WHAT IS BEING ASKED: Set the data down exactly as it stands, and keep its pictures out.
INFORMATION SHOWN below:
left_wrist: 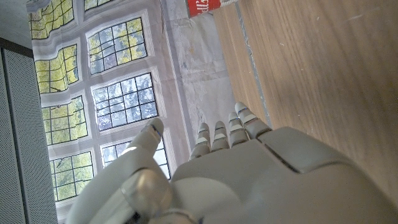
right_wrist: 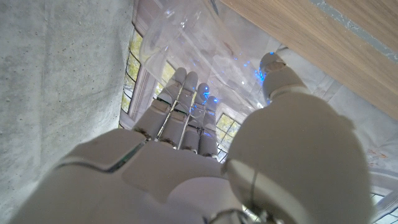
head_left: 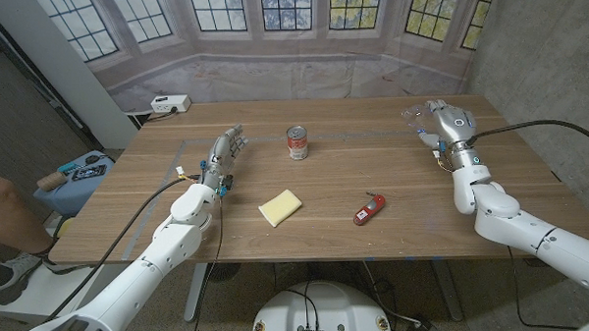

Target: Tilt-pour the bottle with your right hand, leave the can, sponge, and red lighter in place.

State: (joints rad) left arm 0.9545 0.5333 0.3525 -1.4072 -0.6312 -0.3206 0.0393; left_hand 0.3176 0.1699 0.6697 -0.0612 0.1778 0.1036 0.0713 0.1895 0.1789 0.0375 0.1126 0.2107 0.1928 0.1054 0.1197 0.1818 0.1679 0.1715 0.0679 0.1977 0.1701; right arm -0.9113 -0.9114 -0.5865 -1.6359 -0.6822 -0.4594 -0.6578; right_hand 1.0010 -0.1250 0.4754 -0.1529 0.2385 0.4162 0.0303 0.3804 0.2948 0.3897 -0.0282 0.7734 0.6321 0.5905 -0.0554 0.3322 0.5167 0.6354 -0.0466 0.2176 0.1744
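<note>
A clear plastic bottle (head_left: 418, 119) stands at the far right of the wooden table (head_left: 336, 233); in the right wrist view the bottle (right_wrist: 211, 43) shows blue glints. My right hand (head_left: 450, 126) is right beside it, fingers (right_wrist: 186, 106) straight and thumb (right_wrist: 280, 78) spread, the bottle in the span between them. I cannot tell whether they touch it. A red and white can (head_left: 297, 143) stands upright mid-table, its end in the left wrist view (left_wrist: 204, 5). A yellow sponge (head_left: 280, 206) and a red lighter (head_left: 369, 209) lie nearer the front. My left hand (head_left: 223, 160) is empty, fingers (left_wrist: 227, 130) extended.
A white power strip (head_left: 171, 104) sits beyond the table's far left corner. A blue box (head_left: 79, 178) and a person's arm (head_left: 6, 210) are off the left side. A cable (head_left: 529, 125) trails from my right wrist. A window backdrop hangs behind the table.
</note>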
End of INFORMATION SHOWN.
RESPONSE TO THIS EXERCISE:
left_wrist: 
right_wrist: 
head_left: 

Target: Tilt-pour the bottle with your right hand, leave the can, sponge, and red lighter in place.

State: (joints rad) left arm 0.9545 0.5333 0.3525 -1.4072 -0.6312 -0.3206 0.0393; left_hand 0.3176 0.1699 0.6697 -0.0612 0.1778 0.1036 0.0713 0.1895 0.1789 0.0375 0.1126 0.2107 0.1928 0.1054 0.1197 0.1818 0.1679 0.1715 0.0679 0.1977 0.1701; right arm -0.9113 -0.9114 -0.5865 -1.6359 -0.6822 -0.4594 -0.6578; right_hand 1.0010 -0.1250 0.4754 -0.1529 0.2385 0.4162 0.0303 0.3804 0.2948 0.3897 -0.0282 0.7734 0.6321 0.5905 -0.0554 0.3322 0.5167 0.6354 -0.0466 0.2176 0.1744
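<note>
A clear plastic bottle (head_left: 418, 119) stands at the far right of the wooden table (head_left: 336, 233); in the right wrist view the bottle (right_wrist: 211, 43) shows blue glints. My right hand (head_left: 450, 126) is right beside it, fingers (right_wrist: 186, 106) straight and thumb (right_wrist: 280, 78) spread, the bottle in the span between them. I cannot tell whether they touch it. A red and white can (head_left: 297, 143) stands upright mid-table, its end in the left wrist view (left_wrist: 204, 5). A yellow sponge (head_left: 280, 206) and a red lighter (head_left: 369, 209) lie nearer the front. My left hand (head_left: 223, 160) is empty, fingers (left_wrist: 227, 130) extended.
A white power strip (head_left: 171, 104) sits beyond the table's far left corner. A blue box (head_left: 79, 178) and a person's arm (head_left: 6, 210) are off the left side. A cable (head_left: 529, 125) trails from my right wrist. A window backdrop hangs behind the table.
</note>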

No part of the exercise is left unanswered.